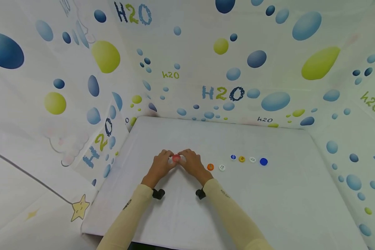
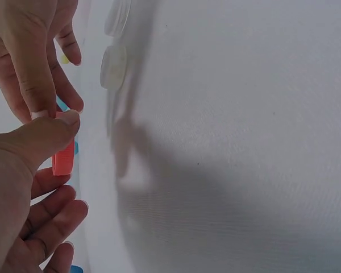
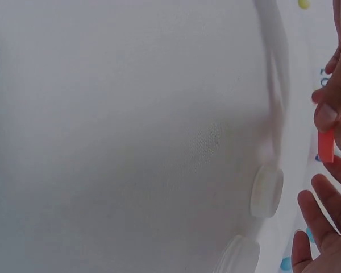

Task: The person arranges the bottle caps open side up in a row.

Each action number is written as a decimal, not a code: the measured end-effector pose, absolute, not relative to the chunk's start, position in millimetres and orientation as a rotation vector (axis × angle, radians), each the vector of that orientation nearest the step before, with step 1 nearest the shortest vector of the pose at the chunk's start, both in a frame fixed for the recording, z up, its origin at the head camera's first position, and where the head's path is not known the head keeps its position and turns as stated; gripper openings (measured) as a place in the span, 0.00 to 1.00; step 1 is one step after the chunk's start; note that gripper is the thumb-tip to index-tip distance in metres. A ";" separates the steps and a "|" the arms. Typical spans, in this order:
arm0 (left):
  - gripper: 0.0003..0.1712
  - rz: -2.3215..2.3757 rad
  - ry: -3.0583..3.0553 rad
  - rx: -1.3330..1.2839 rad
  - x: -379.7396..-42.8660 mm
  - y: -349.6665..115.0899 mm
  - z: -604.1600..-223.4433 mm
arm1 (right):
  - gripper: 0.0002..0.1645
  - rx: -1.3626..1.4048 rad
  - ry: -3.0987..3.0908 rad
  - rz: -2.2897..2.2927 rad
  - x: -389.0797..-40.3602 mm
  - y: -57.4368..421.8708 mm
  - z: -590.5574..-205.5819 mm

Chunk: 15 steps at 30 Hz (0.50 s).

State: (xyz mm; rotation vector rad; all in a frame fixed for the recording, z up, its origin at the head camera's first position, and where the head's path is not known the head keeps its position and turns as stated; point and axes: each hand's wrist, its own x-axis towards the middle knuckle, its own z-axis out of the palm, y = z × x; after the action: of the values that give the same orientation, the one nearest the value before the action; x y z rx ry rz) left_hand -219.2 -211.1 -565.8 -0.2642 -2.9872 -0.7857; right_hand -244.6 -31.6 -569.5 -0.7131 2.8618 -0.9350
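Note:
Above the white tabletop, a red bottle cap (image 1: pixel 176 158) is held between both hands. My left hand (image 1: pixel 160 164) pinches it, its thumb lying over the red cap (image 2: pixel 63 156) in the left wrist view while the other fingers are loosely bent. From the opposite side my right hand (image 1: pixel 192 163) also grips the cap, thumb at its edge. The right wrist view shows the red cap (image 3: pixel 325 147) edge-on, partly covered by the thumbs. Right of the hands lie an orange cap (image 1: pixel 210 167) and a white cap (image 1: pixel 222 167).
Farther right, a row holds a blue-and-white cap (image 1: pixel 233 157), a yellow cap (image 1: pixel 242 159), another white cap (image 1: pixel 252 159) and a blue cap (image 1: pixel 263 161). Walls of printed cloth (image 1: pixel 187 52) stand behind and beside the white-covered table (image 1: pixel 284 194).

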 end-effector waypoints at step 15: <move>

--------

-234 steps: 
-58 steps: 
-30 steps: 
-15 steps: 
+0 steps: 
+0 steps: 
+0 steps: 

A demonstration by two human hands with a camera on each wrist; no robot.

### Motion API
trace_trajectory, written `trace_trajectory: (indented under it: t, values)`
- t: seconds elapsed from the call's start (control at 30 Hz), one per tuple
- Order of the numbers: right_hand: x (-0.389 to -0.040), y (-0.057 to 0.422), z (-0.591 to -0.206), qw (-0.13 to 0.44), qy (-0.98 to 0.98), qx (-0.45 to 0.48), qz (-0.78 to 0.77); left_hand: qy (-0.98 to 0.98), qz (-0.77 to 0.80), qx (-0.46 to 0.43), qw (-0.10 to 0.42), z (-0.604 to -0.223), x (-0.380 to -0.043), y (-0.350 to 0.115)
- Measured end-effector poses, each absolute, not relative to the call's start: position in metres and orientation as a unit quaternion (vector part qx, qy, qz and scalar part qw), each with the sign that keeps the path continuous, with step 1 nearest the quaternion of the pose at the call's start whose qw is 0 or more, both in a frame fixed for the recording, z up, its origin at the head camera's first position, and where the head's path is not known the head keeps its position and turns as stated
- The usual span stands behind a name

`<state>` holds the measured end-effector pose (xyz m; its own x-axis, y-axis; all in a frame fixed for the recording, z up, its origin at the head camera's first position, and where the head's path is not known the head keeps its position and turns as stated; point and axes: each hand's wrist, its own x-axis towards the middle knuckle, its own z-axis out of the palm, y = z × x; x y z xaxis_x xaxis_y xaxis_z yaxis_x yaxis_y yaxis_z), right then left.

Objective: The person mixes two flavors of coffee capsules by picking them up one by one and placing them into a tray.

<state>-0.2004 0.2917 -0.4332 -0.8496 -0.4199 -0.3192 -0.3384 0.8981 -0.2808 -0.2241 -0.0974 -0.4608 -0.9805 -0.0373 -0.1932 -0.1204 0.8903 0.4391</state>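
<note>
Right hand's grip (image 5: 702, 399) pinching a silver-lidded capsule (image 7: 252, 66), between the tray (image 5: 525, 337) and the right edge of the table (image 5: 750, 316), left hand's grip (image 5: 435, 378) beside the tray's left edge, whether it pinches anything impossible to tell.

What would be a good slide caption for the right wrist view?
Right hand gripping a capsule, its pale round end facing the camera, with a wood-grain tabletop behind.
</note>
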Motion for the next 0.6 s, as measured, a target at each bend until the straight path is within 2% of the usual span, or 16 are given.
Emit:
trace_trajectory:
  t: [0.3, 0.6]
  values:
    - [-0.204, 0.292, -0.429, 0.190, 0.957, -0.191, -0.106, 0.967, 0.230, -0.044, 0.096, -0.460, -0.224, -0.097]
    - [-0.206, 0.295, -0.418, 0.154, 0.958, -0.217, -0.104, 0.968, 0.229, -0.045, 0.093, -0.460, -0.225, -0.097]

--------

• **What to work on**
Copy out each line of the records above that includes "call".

• **Answer**
- t: seconds elapsed from the call's start (control at 30 Hz), one per tuple
- Measured end-effector poses, each absolute, not relative to the call's start: position in metres and orientation as a unit quaternion (vector part qx, qy, qz and scalar part qw), each with the sign that keeps the path continuous, with step 1 nearest the quaternion of the pose at the call's start whose qw is 0 or more, both in a frame fixed for the recording, z up, its origin at the head camera's first position, and where the head's path is not known the head keeps its position and turns as stated

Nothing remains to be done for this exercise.